For the first time since 1997, USA Swimming is in the market for a new Executive Director. Chuck Wielgus is stepping down after 19 years at the helm of the sport’s national governing body. In this multi-part series, SwimSwam will tackle the specifics of the job and what to look forward to as USA Swimming continues to search for Wielgus’s successor.
In our last installment, we talked about what the executive director job entails. Today, we look at the next steps in the process of finding a replacement for Wielgus.
Wielgus announced his retirement in January, but will serve as executive director until August 31, 2017. That marks a fairly long transition period for USA Swimming to find a successor and get him involved in the organization.
Former USA Swimming Board of Directors member Bryan Jones said USA Swimming could then either take its time to find a suitable candidate, or make a decision on a candidate early and have him work alongside Wielgus for an extended period of time to learn the ins and outs of the job.

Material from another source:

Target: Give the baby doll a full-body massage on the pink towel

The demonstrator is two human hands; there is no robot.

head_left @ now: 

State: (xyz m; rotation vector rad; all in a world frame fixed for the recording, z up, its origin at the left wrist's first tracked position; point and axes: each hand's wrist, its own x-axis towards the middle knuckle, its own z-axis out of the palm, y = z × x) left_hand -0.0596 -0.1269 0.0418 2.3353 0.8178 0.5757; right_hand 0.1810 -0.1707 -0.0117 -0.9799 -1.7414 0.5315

“I don’t think you’re going to see too much of a day-to-day change for most swimmers and coaches,” Jones said of the transition. “Most of the items that impact athletes and coaches and parents and volunteers are part of a policy that has been developed over the past 40 years by USA Swimming.”
According to Jones, if USA Swimming follows a traditional path in hiring a successor, the organization will form an executive committee task force made up of representatives from across the organization, likely including much of the Board of Directors.
“That task force would then start to figure out what they want to do from two perspectives,” Jones says. “One is from the timing perspective, what does that calendar look like? And two is what are they trying to achieve?
“Because of the fact that this is a pretty stable organization, your job description is pretty straightforward: you’re looking for an experienced executive who knows how to run a profit-and-loss organization but also has experience with non-profit organizations as well as the national governing bodies of the USOC.”
Jones also said USA Swimming would be looking for someone with swimming ties at some level, whether working in the sport or being involved at one point as an athlete or parent. He also mentioned some of the unique aspects of USA Swimming that differentiate the job from an executive level job at a tech company: one of which is that USA Swimming also must negotiate TV and media deals for its athletes and events. An ED with experience in that area would be another plus.
After that task force has decided on its goals in the process, Jones says it’s likely USA Swimming will hire an executive recruiting firm. Recruiting firms are able to use an extended network to compile a wide range of candidates from various places. “You’re really looking for a group that can throw the net as wide as possible,” Jones says.
“After that it’s pretty straightforward,” Jones says. USA Swimming will start sifting through the candidates, picking the top candidates and moving through the interview process, or widening the search for more candidates if enough good options aren’t found or if the list of candidates doesn’t reflect the diversity of the organization.